“Seriuslah Wit… Buat apa aku bohong… Cewek itu ribet, Wit. Selalu minta ini, minta itu. Belum lagi kalau kita jalan sama dia, pasti kita wajib mentraktirnya. Pas ulang tahun, kita juga harus ngasih kado. Belum lagi kalau dapat cewek matre, yang diminta pasti yang aneh-aneh dan nggak murah. Aku nggak punya uang sebanyak itu buat menuhin tuntutan mereka, Wit…,” jelasnya sambil menyeka keringat dibalik kerah baju seragam sekolahnya.
“Kok kamu beranggapan semua cewek matre sih, Ded?” tanyaku tak senang. Sebagai salah seorang cewek yang “tak matre”, sedikit banyak aku tersinggung. Ia terkekeh pelan.
“Memangnya ada ya cewek yang nggak matre? Tapi kebanyakannya gitu deh Wit…,” katanya membela diri.
“Ya nggak lah Ded… Kamu cari dong cewek yang nggak matre… Masih banyak kok. Aku nggak setuju aja kalau kamu bilang semua cewek itu matre, karena aku sendiri sebagai seorang cewek nggak merasa matre kok!” tukasku dengan wajah tak senang.
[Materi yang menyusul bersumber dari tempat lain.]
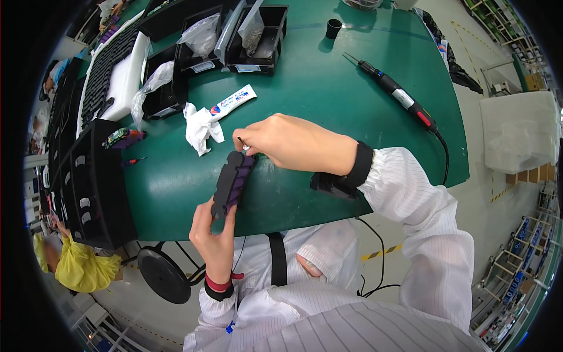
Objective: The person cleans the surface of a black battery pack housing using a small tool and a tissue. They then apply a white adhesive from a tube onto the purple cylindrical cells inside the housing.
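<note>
My left hand (213, 234) grips the lower end of a long black block with purple sides (231, 185), between thumb and fingers. The block is held tilted over the green table, near its front edge. At the block's upper end, the fingers of my right hand (281, 141) are pinched around a small shiny metal piece (245, 146). That piece is too small to name, and whether it touches the block I cannot tell. A white tube (233, 102) and a crumpled white tissue (202, 128) lie just beyond the block.
Black bins (258, 44) with plastic bags stand at the back left, beside white foam (126, 82) with black parts. An electric screwdriver (399, 94) with a cord lies right, near a black cup (333, 28). A black rack (97, 182), circuit board (124, 138) and small red screwdriver (134, 161) are left.
</note>
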A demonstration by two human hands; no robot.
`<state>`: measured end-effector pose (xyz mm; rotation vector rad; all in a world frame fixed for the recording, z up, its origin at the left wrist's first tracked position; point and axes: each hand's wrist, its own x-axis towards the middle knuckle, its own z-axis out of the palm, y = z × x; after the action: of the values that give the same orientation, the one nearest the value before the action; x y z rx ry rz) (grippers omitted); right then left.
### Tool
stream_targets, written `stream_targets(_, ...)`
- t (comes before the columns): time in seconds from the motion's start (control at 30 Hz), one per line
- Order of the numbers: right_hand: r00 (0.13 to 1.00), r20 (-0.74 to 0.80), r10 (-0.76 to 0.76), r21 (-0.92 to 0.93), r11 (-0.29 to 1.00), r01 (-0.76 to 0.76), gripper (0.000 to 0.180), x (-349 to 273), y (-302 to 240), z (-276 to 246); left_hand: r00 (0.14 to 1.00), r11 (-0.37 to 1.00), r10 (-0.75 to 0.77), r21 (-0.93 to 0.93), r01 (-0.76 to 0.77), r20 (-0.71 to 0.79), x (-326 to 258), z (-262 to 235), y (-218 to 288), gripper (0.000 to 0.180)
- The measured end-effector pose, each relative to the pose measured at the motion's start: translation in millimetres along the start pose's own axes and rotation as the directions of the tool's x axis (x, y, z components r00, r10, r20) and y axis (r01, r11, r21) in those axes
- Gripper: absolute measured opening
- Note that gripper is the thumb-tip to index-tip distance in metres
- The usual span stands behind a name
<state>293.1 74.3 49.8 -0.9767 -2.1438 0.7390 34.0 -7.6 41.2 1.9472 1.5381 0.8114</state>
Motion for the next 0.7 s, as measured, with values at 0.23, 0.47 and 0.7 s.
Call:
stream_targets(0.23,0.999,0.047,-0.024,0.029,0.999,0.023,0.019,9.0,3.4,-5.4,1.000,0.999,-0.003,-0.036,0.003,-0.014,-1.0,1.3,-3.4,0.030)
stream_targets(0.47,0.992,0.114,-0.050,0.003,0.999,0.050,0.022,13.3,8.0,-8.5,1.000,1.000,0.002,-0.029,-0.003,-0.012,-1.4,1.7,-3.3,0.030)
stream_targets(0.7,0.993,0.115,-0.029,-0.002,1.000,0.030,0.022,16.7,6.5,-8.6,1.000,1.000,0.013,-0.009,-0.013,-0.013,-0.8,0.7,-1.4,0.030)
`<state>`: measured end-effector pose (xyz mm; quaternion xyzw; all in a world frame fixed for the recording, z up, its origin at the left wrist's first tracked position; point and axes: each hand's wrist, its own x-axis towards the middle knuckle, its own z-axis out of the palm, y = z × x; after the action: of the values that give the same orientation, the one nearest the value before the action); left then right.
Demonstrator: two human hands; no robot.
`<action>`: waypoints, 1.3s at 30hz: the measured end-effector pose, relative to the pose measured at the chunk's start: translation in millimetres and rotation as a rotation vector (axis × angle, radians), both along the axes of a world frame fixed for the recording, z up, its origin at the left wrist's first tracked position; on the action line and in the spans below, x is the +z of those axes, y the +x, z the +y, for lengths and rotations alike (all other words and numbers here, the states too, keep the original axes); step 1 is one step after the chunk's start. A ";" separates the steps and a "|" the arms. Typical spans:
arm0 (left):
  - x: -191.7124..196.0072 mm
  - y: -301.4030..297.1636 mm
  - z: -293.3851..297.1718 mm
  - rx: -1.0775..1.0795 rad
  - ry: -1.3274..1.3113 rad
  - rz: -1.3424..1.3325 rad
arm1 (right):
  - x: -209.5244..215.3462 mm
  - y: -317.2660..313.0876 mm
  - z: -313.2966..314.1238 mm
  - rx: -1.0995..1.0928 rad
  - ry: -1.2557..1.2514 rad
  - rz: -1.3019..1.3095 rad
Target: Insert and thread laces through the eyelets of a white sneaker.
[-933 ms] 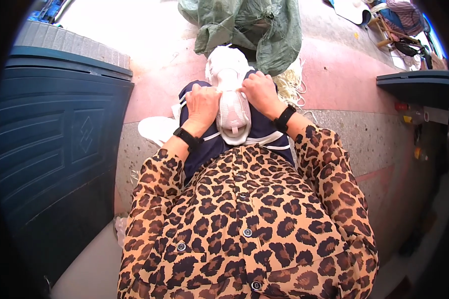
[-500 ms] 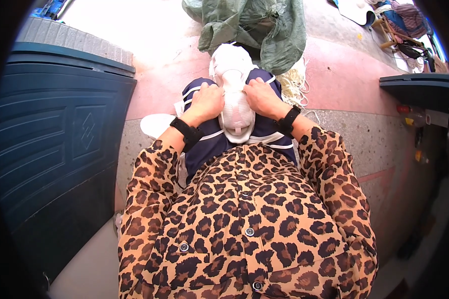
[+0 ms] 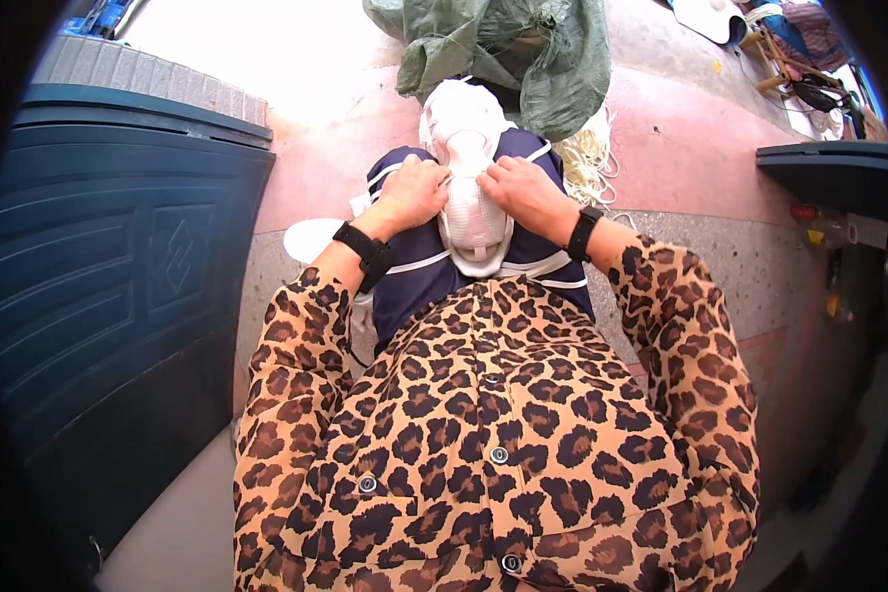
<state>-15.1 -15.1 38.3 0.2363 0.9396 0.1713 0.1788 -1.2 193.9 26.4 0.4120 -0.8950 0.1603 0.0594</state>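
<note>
On my lap, over dark blue trousers with white stripes, lies a white shoe [image 3: 477,212] with a mesh front and a small pinkish tab at its near end. My left hand [image 3: 416,189] is closed at the shoe's left side, fingertips pinched against its upper. Opposite it, my right hand [image 3: 526,192] is closed on the right side, thumb and fingers together at the upper. Whether a lace is also between the fingers is too small to tell. Just beyond the shoe is another white bulky piece [image 3: 461,104], partly overlapped by it.
A crumpled green woven sack [image 3: 562,74] lies ahead, with a heap of cream-white cords [image 3: 590,163] beside it. To the left stands a dark blue panelled door [image 3: 128,227]. A white oval piece [image 3: 309,240] lies left of my knee. Plastic bottles [image 3: 819,237] are at right.
My right hand has shifted slightly, its wrist turning outward to the right. Both hands stay closed at the shoe, and the whole view has moved a little.
</note>
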 end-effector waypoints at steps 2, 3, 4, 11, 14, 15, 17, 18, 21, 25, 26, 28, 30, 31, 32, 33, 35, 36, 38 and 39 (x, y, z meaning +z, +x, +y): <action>-1.1 -1.4 0.4 -0.011 0.008 0.011 | 4.7 -6.4 -5.0 0.094 0.254 0.089; -1.8 0.6 0.0 -0.013 0.010 0.015 | 5.7 -5.9 -6.0 0.092 0.256 0.092; -1.0 1.4 -0.5 -0.002 0.014 -0.007 | 8.5 -8.6 -6.5 0.127 0.233 0.147; -5.0 8.1 -3.1 -0.005 0.010 0.036 | 48.7 23.4 -41.2 -0.193 -0.608 -0.450; -2.2 8.8 -1.3 0.036 0.064 0.066 | 14.4 14.1 -52.1 -0.471 -0.562 -0.528; -4.4 5.6 -2.0 0.037 0.063 0.069 | 7.1 12.8 -52.4 -0.440 -0.444 -0.445; -3.2 8.1 0.1 -0.009 0.011 0.076 | -0.4 17.9 -52.7 -0.408 -0.324 -0.382; -3.2 7.7 1.4 -0.034 -0.039 0.113 | -4.5 16.8 -52.1 -0.410 -0.247 -0.283; -6.7 8.8 3.7 -0.059 -0.096 0.135 | -12.2 14.2 -50.5 -0.410 -0.105 -0.156; -7.7 3.4 0.3 0.001 -0.060 0.044 | -16.5 13.7 -45.9 -0.337 -0.065 -0.108; -7.7 2.1 1.2 -0.002 -0.057 0.045 | -19.7 13.5 -44.0 -0.321 -0.063 -0.089; -4.1 1.6 2.1 0.078 0.071 0.023 | -21.5 11.9 -45.3 -0.318 -0.011 -0.037; 1.4 1.8 2.4 0.089 0.088 0.036 | -13.0 10.8 -48.8 -0.305 0.043 0.034; 7.9 1.9 -1.1 0.106 0.099 0.059 | -18.8 11.1 -55.3 -0.286 0.072 0.148; -2.3 5.8 -5.8 0.103 0.134 0.155 | -13.7 11.7 -59.7 -0.266 0.073 0.157; -11.3 8.9 -6.9 0.100 0.164 0.215 | -7.2 12.1 -60.9 -0.242 0.050 0.108; -18.8 12.1 2.4 0.082 0.154 0.199 | -16.1 9.0 -54.9 -0.265 -0.027 0.132; -22.9 18.3 1.7 0.110 0.175 0.251 | -6.3 10.0 -51.4 -0.210 0.028 0.091; -30.7 25.9 14.7 0.185 0.235 0.435 | -33.2 6.0 -34.8 -0.152 -0.118 0.049; -15.8 29.6 14.9 0.131 0.246 0.377 | -26.5 6.8 -27.0 -0.030 0.059 -0.239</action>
<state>14.5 -0.2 22.6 0.2225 0.9418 0.2486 -0.0416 5.6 166.9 -0.1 0.3778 -0.9062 0.1811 -0.0576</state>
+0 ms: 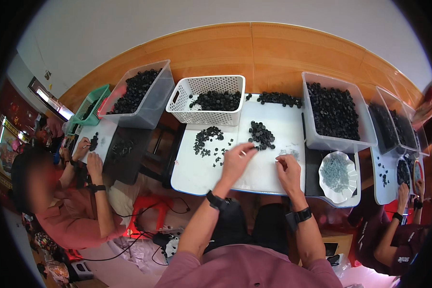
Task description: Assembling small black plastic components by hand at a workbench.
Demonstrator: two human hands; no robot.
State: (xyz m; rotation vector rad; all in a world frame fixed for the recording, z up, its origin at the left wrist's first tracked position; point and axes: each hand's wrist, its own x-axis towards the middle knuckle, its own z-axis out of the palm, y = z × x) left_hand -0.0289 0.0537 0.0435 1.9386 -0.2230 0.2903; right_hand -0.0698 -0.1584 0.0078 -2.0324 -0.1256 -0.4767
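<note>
My left hand (238,161) is at the near edge of a pile of small round black parts (261,134) on the white tabletop (254,180). Its fingers are bent together, with a dark bit at the tips that looks like one small black part. To the right, my right hand (289,174) is closed in a pinch just above the board; what its fingertips hold is too small to name. Beyond it lies a thin scatter of fine grey pins (290,151). Smaller black pieces (209,140) spread over the board left of my left hand.
A white perforated basket (204,117) and a clear bin (341,143) of black parts stand at the back. More black parts (279,99) lie between them. A scalloped white dish (338,194) of grey pins is at right. People work at both sides; a red stool (149,211) stands left.
</note>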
Mungkin menyadari nada bicaraku yang sedikit meninggi, ia malah tertawa.
“Waahh… ada yang tersinggung ya? Ya udah, aku minta maaf ya Wit…,” ujarnya seraya tersenyum tulus. Lalu ia pun mengganti topik pembicaraan dan kami kembali tertawa bersama.
Dalam hati aku bertanya-tanya, masihkah dia tidak punya pacar? Masihkah dia beranggapan kalau semua cewek itu matre? Ah, tapi waktu empat tahun bukan waktu yang sebentar. Semua bisa berubah dalam waktu empat tahun, begitu juga dia. Mungkin saat ini dia sudah punya pacar yang cantik dan berkulit putih, sepadan dengan dia yang tampan dan berkulit putih. Dan pacarnya itu pastilah tidak matre. Lagi-lagi aku tertawa sendiri mengingatnya.
Aku masih ingat ketika disuatu siang, rantai sepedanya lepas. Tidak ada gedung maupun pohon tempat berteduh, sehingga dia terpaksa memperbaiki rantainya sambil berpanas-panasan.
“Gimana Ded, bisa diperbaiki nggak rantainya?” tanyaku sambil ikut mengamati sepedanya. Tampak wajah anak itu memerah karena panas.
“Nggak tahu, mudah-mudahan aja bisa. Kamu jalan aja dulu, nggak usah nungguin aku. Panas nih Wit…,” suruh Dedy sambil kedua tangannya sibuk menggerak-gerakkan rantai sepeda. Aku kasihan padanya, apalagi dibagian jalan yang ini memang tidak ada gedungnya sama sekali.
“Nggak apa kok, aku nungguin kamu aja. Mudah-mudahan bentar lagi bisa,” kataku sambil memarkir sepedaku. Aku pun berjongkok sambil memperhatikan tangannya yang sibuk mengutak-atik rantai. Tak lama kemudian ia berdiri, menggerakkan maju-mundur sepedanya, lalu mengayun-ngayunkan pedal. Ia pun mencoba menaiki sepeda itu dan mengayuhnya. Ternyata rantainya sudah benar, dan sepeda itu sudah bisa berjalan sebagaimana mestinya.
“Udah bisa Wit!” serunya girang. Aku pun menyusulnya dari belakang.